**What to produce**
Could you reproduce the entries exactly, omitting every picture?

(Available records Opens)

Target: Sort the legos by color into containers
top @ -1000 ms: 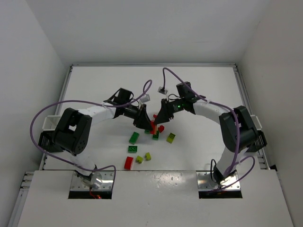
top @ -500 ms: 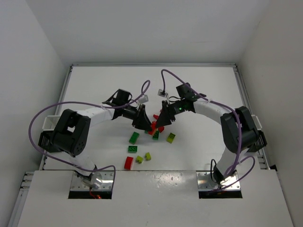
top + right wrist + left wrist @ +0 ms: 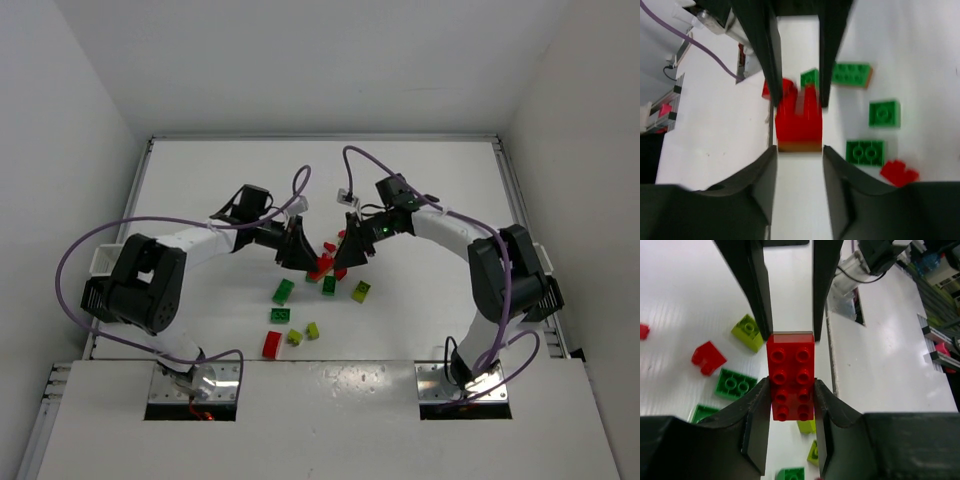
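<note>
The left jaws are clenched on the long sides of a red brick (image 3: pixel 790 367), its studs facing the wrist camera. The right jaws are released, their tips just at the brick's far end, at twelve o'clock in the left wrist view. Loose legos (image 3: pixel 284 291) lie on the table (image 3: pixel 420 180) from five to seven o'clock of it.

Red eight-stud plastic brick (image 3: pixel 790 375): glossy, smooth moulded faces with soft highlights on the studs. The green plastic brick (image 3: pixel 731 385) lying nearby has the same sheen. Black plastic fingers (image 3: pixel 757 425) of the left gripper (image 3: pixel 791 385) look matt and faintly grainy. White tabletop (image 3: pixel 685 295): smooth, low sheen, with fine ribbing like corrugated plastic sheet.
</note>
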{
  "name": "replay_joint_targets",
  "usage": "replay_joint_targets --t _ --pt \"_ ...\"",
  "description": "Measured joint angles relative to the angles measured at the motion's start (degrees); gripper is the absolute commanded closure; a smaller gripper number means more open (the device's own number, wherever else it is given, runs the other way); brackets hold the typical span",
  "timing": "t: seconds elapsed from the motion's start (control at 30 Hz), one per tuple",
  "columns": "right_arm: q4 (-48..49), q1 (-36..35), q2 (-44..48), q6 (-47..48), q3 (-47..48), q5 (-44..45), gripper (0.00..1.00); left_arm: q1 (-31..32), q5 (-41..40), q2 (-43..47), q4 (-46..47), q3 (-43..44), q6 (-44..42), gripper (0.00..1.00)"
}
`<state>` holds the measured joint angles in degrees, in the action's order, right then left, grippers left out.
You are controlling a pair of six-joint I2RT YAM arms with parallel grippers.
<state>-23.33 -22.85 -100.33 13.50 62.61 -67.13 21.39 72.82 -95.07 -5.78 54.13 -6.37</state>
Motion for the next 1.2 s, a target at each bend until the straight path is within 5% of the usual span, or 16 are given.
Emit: replay_joint_targets --t 0.07,0.23,0.8,1.2 --pt "-0.68 0.76 0.11 -1.31 -0.20 0.44 0.38 -0.74 -0.15 0.35 -0.59 -0.17 -0.11 1.00" --pt "3.10 4.87 2.12 -8.35 -4.20 1.75 0.19 -5.55 -0.33 0.68 -1.95 -1.07 -0.15 1.00" --pt "48.57 2.78 2.27 -51.98 -12.87 4.76 0.17 -6.01 2.64 -2.51 0.76 4.22 12.79 1.00" --pt "62.34 -0.61 1.01 -62.45 -15.52 7.08 0.23 -6.51 2.84 -3.15 6.12 4.96 20.90 1.00"
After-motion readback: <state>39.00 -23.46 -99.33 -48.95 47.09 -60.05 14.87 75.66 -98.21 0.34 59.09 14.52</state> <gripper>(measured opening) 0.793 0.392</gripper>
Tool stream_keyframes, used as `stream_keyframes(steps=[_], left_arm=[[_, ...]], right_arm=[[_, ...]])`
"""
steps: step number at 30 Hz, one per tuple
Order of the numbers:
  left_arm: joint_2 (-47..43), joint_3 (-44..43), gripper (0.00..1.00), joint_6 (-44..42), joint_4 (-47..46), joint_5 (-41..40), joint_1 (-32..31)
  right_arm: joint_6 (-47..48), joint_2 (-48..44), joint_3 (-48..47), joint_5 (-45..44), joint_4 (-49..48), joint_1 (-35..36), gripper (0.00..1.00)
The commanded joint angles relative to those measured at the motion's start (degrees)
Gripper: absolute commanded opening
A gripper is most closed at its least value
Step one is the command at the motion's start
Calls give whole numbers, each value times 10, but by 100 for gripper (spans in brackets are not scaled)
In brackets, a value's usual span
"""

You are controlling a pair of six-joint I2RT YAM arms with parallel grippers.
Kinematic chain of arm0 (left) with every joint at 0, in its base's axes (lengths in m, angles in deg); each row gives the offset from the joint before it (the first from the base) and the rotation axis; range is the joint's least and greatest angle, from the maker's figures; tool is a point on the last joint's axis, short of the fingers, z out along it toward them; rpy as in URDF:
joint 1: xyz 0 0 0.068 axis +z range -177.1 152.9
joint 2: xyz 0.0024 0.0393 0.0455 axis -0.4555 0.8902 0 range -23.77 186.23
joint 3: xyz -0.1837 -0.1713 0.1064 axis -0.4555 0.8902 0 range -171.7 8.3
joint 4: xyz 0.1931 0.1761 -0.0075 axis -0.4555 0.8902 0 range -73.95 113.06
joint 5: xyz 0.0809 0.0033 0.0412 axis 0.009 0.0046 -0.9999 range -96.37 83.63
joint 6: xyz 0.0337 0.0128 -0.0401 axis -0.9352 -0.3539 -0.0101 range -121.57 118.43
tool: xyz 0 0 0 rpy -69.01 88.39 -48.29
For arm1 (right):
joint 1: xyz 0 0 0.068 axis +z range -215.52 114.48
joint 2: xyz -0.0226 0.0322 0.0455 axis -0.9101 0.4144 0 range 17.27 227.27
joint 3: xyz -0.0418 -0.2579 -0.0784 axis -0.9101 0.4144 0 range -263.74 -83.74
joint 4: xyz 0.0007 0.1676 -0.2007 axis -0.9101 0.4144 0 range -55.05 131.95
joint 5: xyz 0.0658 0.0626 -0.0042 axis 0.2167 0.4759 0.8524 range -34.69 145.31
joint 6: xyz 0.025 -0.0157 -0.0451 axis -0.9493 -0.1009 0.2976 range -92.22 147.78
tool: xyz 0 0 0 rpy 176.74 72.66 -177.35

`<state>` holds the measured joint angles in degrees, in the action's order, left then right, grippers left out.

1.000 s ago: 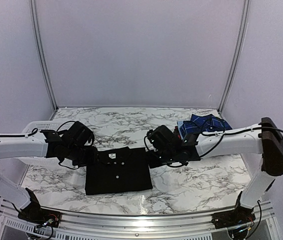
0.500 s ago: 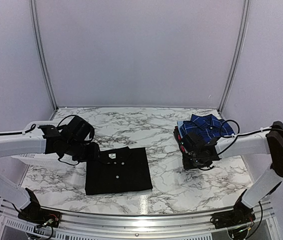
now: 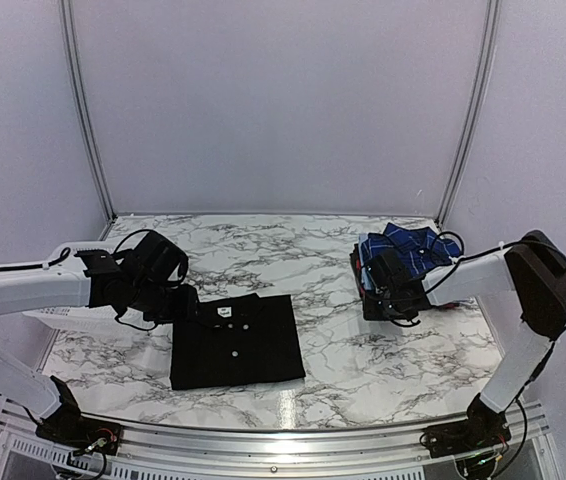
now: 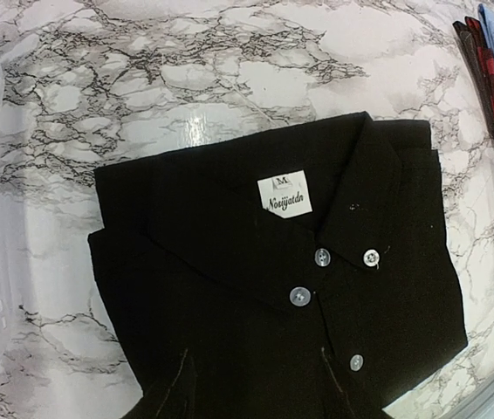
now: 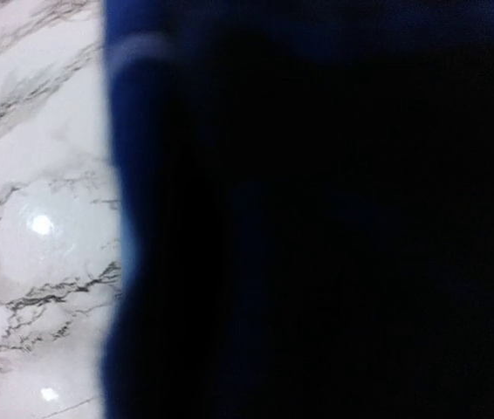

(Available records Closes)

**Written solution**
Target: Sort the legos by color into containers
top @ -1000 ms: 
top @ -500 ms: 
top + right wrist + left wrist @ +0 ms: 
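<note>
The left jaws are clenched on the long sides of a red brick (image 3: pixel 790 367), its studs facing the wrist camera. The right jaws are released, their tips just at the brick's far end, at twelve o'clock in the left wrist view. Loose legos (image 3: pixel 284 291) lie on the table (image 3: pixel 420 180) from five to seven o'clock of it.

Red eight-stud plastic brick (image 3: pixel 790 375): glossy, smooth moulded faces with soft highlights on the studs. The green plastic brick (image 3: pixel 731 385) lying nearby has the same sheen. Black plastic fingers (image 3: pixel 757 425) of the left gripper (image 3: pixel 791 385) look matt and faintly grainy. White tabletop (image 3: pixel 685 295): smooth, low sheen, with fine ribbing like corrugated plastic sheet.
</note>
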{
  "name": "replay_joint_targets",
  "usage": "replay_joint_targets --t _ --pt \"_ ...\"",
  "description": "Measured joint angles relative to the angles measured at the motion's start (degrees); gripper is the absolute commanded closure; a smaller gripper number means more open (the device's own number, wherever else it is given, runs the other way); brackets hold the typical span",
  "timing": "t: seconds elapsed from the motion's start (control at 30 Hz), one per tuple",
  "columns": "right_arm: q4 (-48..49), q1 (-36..35), q2 (-44..48), q6 (-47..48), q3 (-47..48), q5 (-44..45), gripper (0.00..1.00); left_arm: q1 (-31..32), q5 (-41..40), q2 (-43..47), q4 (-46..47), q3 (-43..44), q6 (-44..42), gripper (0.00..1.00)"
}
`<state>` holds the measured joint angles in degrees, in the action's order, right then left, grippers left out.
You are controlling a pair of six-joint I2RT YAM arms with parallel grippers.
<state>-23.33 -22.85 -100.33 13.50 62.61 -67.13 21.39 72.82 -95.07 -5.78 54.13 -6.37</state>
Motion for the next 1.2 s, a target at each bend until the straight path is within 5% of the usual span, or 16 are given.
Emit: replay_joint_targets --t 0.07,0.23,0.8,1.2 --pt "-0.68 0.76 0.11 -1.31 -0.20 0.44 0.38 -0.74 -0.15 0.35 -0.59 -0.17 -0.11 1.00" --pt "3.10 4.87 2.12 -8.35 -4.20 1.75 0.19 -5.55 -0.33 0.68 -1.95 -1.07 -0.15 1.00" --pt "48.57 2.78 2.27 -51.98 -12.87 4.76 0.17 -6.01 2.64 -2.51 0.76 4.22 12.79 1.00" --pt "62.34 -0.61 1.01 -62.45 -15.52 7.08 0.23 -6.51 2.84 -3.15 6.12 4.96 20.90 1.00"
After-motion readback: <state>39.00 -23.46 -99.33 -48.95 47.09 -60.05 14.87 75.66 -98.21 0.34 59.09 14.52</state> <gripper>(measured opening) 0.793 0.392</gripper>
Tool stream_keyframes, used as `stream_keyframes(steps=[_], left_arm=[[_, ...]], right_arm=[[_, ...]])`
"""
steps: step number at 30 Hz, one per tuple
Order of the numbers:
  left_arm: joint_2 (-47..43), joint_3 (-44..43), gripper (0.00..1.00), joint_6 (-44..42), joint_4 (-47..46), joint_5 (-41..40), joint_1 (-32..31)
  right_arm: joint_6 (-47..48), joint_2 (-48..44), joint_3 (-48..47), joint_5 (-45..44), joint_4 (-49..48), joint_1 (-35..36), gripper (0.00..1.00)
The commanded joint angles relative to those measured at the motion's start (degrees)
Gripper: absolute commanded opening
A gripper is most closed at its least value
Step one is the command at the motion's start
Calls give whole numbers, each value times 10, but by 100 for gripper (spans in brackets are not scaled)
In brackets, a value's usual span
"""

You are controlling a pair of six-joint I2RT YAM arms with parallel grippers.
Kinematic chain of arm0 (left) with every joint at 0, in its base's axes (lengths in m, angles in deg); each row gives the offset from the joint before it (the first from the base) and the rotation axis; range is the joint's least and greatest angle, from the maker's figures; tool is a point on the last joint's axis, short of the fingers, z out along it toward them; rpy as in URDF:
joint 1: xyz 0 0 0.068 axis +z range -177.1 152.9
joint 2: xyz 0.0024 0.0393 0.0455 axis -0.4555 0.8902 0 range -23.77 186.23
joint 3: xyz -0.1837 -0.1713 0.1064 axis -0.4555 0.8902 0 range -171.7 8.3
joint 4: xyz 0.1931 0.1761 -0.0075 axis -0.4555 0.8902 0 range -73.95 113.06
joint 5: xyz 0.0809 0.0033 0.0412 axis 0.009 0.0046 -0.9999 range -96.37 83.63
joint 6: xyz 0.0337 0.0128 -0.0401 axis -0.9352 -0.3539 -0.0101 range -121.57 118.43
tool: xyz 0 0 0 rpy -69.01 88.39 -48.29
For arm1 (right):
joint 1: xyz 0 0 0.068 axis +z range -215.52 114.48
joint 2: xyz -0.0226 0.0322 0.0455 axis -0.9101 0.4144 0 range 17.27 227.27
joint 3: xyz -0.0418 -0.2579 -0.0784 axis -0.9101 0.4144 0 range -263.74 -83.74
joint 4: xyz 0.0007 0.1676 -0.2007 axis -0.9101 0.4144 0 range -55.05 131.95
joint 5: xyz 0.0658 0.0626 -0.0042 axis 0.2167 0.4759 0.8524 range -34.69 145.31
joint 6: xyz 0.025 -0.0157 -0.0451 axis -0.9493 -0.1009 0.2976 range -92.22 147.78
tool: xyz 0 0 0 rpy 176.74 72.66 -177.35

`<state>` holds the measured joint angles in degrees, in the action's order, left then right, grippers left out.

1.000 s ago: 
0.500 s ago: 
now: 
now: 
now: 

This answer requires no further additions.